Production ML is more than just training machine learning models | Image by author

The goal of data practitioners should be to build integrated ML systems that constantly operate in production, automatically ingest and retrain on continuously changing data, and optimize for computation costs.

This course covers three key components of a production ML lifecycle:

Collecting, Labeling, and Validating Data
Feature Engineering, Transformation, and Selection
Data Journey and Data Storage

👁 Photo by SELİM ARDA ERYILMAZ on Unsplash

Photo by SELİM ARDA ERYILMAZ on Unsplash

Key Lessons

In the spirit of the course’s emphasis on practical application, the takeaways will be focused on pragmatic advice. The insights are organized based on the three lifecycle components mentioned earlier.

(1) Collecting, Labeling, and Validating Data

End-to-end ML platforms are vital for deploying production ML pipelines. The team at Google uses the open-source TensorFlow Extended (TFX) for production ML.

👁 TensorFlow Extended framework | Image used under Apache License

TensorFlow Extended framework | Image used under Apache License

A TFX pipeline is a sequence of components designed for scalable, high-performance ML tasks.

👁 The sequence of components in an end-to-end production ML platform | Image by author

The sequence of components in an end-to-end production ML platform | Image by author

The first two components (Data Ingestion and Data Validation) relate to data collection, labeling, and validation tasks.

(i) Data Collection

The goal of data teams is to translate user needs into data problems, so the first thing to evaluate is the data itself. Here is a list of critical questions to ask:

What kind of/how much data is available?
What are the details of the data?
- _Is the data annotated? If not, how hard/expensive is it to get it labeled?
- How often do new data come in/get refreshed?
- Are data sources monitored for system issues and outages?_
What are the predictive features?— Does the dataset contain features with predictive values?
What are the labels to be tracked?
What are the metrics for measuring model performance?
How is the quality of the data? — Are there inconsistent data formats (e.g., mixed types) and outliers that affect model performance?

(ii) Data Labeling

Labels are essential because supervised learning (which requires labels) is typically utilized in most business cases.
There are various labeling methods, and the two most common ones are process feedback and human labeling.

👁 Two methods of data labeling | Image by author

Two methods of data labeling | Image by author

Process feedback is a way of continuously creating new training data by getting signals from analyzing system log files, e.g., click-through (i.e., whether the customer clicked or did not click).

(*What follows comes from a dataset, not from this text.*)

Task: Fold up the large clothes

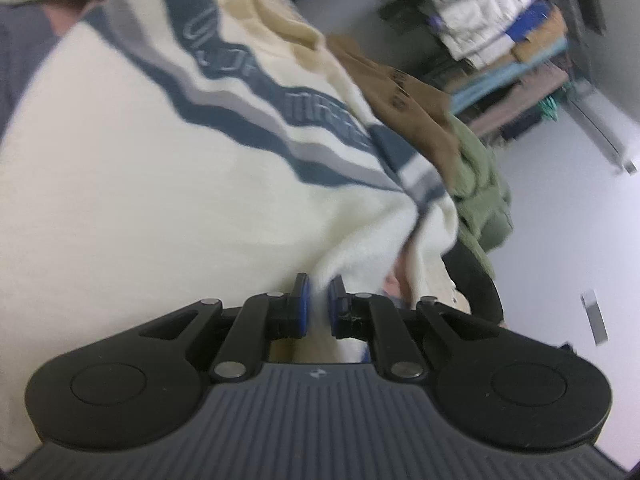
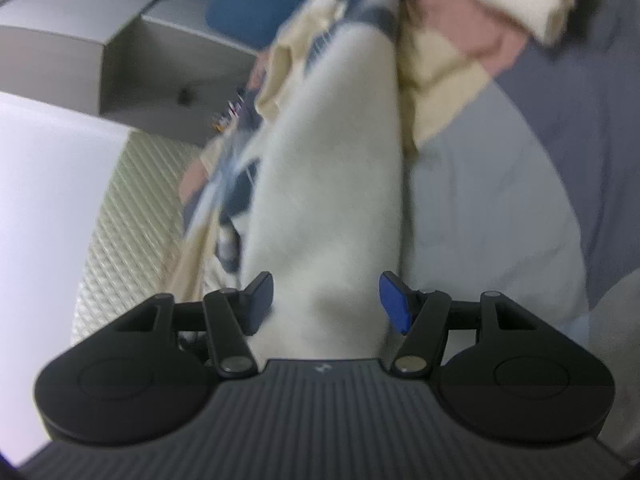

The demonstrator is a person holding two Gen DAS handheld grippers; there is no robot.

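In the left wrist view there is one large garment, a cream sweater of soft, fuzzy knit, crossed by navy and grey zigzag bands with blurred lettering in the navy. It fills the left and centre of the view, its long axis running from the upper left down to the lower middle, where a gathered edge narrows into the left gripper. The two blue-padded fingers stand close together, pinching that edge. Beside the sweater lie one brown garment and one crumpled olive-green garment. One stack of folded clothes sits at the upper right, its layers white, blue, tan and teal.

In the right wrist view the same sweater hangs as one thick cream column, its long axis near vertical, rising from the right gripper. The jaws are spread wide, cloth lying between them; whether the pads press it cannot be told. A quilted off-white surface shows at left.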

A problem with this is that there are few scenarios where this is possible.
Human labeling is a more standard approach, where we pass unlabeled data to human labelers (aka raters) to examine and assign labels manually.
While human labeling is straightforward, several problems can arise:

Recruitment can be expensive, especially if the project requires specialist labeling, e.g., radiologists to label X-ray images
Labeling can be slow if the number of raters is small
Quality issues can arise if there are differences in labeling standards across the raters

We can improve labeling consistency by creating clear instructions to guide raters and promoting the active resolution of labeling conflicts.

(iii) Data Validation

The performance of production ML systems can degrade over time due to continuous changes in real-world data.
There needs to be a data validation workflow in place to detect these significant data issues.
TensorFlow Data Validation (TFDV) is a highly scalable library that helps developers maintain the health of ML pipelines through the understanding, validating, and monitoring of data at scale.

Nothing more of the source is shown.